LAWS(BOM)-2002-4-7

VIVEK LAXMAN KULKARNI Vs. NAMDEO GIRDHAR WANI

Decided On April 01, 2002
VIVEK LAXMAN KULKARNI SINCE DECEASED Appellant
V/S
NAMDEO GIRDHAR WANI Respondents

JUDGEMENT

(1.) THE land involved in these writ petitions is the same namely, land bearing Gat No. 178 admeasuring 8 acres 29 gunthas situated at village Rotwad, Taluka Erandol, District Jalgaon (hereinafter referred to as the said land ). The said land originally belonged to Ramchandra Kulkarni. His son Laxman is the petitioner in Writ Petition No. 641/90 Vivek-son of Laxman Ramchandra Kulkarni is the writ petitioner in Writ Petition No. 168/89. Laxman Ramchandra Kulkarni is also the petitioner in Writ Petition No. 4958/96. Writ Petition No. 168/89 arises out of an application made under section 43-B of the Bombay Tenancy and Agricultural Lands Act, 1948 (hereinafter referred to as the Act ) by Vivek through his Attorney and Father Laxman for fixation of rent of the said land. Apprehending that Vivek may not be held to be the landlord, his father Laxman Ramchandra Kulkarni also filed another application under section 43-B of the Act. Writ Petition No. 641/90 arises out of this application made by Laxman. The heirs of Giridhar Wani, who was the tenant, had filed an application under section 32-G of the Act for fixation of price of the said land. Writ Petition No. 4958/96 arises out of the said application made by the heirs of Giridhar Wani.

(2.) IT was alleged that there was a partition in the family and in the said partition, the said land bearing Gat No. 178 was allotted to the share of Vivek, who was a minor on 1-4-1957. It was, therefore, alleged that the tillers day was postponed. In the collateral proceedings, which were fought upto the High Court, it was held by this Court in Special Civil Application No. 167/69 that the alleged partition effected by Ramchandra Kulkarni allotting the said land to Vivek was not valid and was not in accordance with the provisions of the Act.

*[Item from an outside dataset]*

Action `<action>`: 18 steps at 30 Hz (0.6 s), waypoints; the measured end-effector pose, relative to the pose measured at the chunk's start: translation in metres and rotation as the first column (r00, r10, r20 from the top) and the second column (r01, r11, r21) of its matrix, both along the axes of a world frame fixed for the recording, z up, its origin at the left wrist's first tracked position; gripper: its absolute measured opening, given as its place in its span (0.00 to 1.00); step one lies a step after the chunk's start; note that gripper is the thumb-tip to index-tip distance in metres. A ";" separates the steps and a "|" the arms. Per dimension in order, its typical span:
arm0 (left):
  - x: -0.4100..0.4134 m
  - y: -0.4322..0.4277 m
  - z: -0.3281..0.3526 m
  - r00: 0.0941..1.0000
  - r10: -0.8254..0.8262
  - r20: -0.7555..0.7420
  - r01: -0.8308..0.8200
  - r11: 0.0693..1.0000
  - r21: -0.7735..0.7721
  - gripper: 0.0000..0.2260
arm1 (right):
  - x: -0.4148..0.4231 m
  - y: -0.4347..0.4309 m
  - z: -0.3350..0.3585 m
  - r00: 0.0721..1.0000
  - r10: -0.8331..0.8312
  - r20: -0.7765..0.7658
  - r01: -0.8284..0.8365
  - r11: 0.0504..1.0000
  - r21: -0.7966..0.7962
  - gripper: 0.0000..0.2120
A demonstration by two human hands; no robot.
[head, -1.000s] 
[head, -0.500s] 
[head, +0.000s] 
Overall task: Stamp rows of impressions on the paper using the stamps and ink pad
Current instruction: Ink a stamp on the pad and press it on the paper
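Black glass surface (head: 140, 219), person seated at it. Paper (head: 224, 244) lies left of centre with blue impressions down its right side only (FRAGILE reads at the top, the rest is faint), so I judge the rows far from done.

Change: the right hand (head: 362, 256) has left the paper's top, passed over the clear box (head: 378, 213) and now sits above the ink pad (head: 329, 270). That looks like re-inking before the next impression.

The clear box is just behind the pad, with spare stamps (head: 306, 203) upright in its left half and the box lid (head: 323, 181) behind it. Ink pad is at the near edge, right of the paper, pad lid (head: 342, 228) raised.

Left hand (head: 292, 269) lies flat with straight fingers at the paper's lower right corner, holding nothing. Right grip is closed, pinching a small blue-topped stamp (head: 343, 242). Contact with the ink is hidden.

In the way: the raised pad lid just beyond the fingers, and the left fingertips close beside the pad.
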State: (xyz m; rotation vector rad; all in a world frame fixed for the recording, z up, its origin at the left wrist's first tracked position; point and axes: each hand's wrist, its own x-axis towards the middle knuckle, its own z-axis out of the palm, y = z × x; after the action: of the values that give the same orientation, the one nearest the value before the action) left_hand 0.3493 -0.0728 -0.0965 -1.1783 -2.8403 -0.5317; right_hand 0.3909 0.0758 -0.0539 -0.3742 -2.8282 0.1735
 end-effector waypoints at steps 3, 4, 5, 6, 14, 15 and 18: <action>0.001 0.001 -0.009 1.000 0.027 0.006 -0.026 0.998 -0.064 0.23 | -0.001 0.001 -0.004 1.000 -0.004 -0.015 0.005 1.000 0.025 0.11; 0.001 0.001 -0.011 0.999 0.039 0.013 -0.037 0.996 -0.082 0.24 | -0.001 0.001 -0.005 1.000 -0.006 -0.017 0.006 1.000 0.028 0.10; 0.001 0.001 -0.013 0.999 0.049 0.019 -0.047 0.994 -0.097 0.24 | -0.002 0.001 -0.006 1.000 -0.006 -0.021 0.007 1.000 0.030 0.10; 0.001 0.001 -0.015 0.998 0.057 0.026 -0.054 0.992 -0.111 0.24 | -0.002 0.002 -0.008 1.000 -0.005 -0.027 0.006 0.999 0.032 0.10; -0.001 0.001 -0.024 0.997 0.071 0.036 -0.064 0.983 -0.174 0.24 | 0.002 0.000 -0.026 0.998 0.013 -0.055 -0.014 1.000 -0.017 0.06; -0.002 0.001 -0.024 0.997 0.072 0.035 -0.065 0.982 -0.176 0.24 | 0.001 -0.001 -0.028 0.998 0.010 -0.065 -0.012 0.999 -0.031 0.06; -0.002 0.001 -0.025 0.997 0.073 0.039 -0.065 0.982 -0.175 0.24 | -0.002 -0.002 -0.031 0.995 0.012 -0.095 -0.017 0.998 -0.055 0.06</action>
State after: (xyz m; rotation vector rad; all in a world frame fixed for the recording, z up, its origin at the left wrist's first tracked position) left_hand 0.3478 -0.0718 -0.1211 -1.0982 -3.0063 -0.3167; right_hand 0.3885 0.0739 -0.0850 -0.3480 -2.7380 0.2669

(3.) THE application made by Vivek under section 43-B of the Act was allowed by the Tahsildar. However, in the appeal against the said order of the Tahsildar, the Sub-Divisional Officer relying upon the judgment of this Court in Special Civil Application No. 167/69, held that Vivek was not the landlord. The said finding was confirmed by the Maharashtra Revenue Tribunal (for short M. R. T.) and the order of the M. R. T. is challenged in Writ Petition No. 168/89. In the application under section 43-B of the Act, made by Laxman, who had anticipated that the application made by his son Vivek could be dismissed on the ground that Vivek is not the landlord, he alleged that the suit land was let out for Bagayat purposes meaning that the land was let out for the purpose of taking irrigated crops. Laxman further alleged that the land was actually used for the purpose of taking Banana crop; 7/12 extracts show that on the major portion of the land banana crop was taken. Laxman contended that the land was covered by Clause (b) of section 43-A of the Act; the Tahsildar could, therefore, fix the rent under section 43-B of the Act. This application was heard by the Tahsildar, who held that though it was proved that banana crop was taken on the said land, it was not proved that the said land was let out for the purpose of growing of fruits. In view of this, the Tahsildar came to the conclusion that the case was not covered under Clause (b) of section 43-A and, therefore, section 43-B was not applicable. This decision was confirmed by the Sub-Divisional Officer on appeal and the M. R. T. dismissed the revision. This judgment of the M. R. T. is challenged in Writ Petition No. 641/90.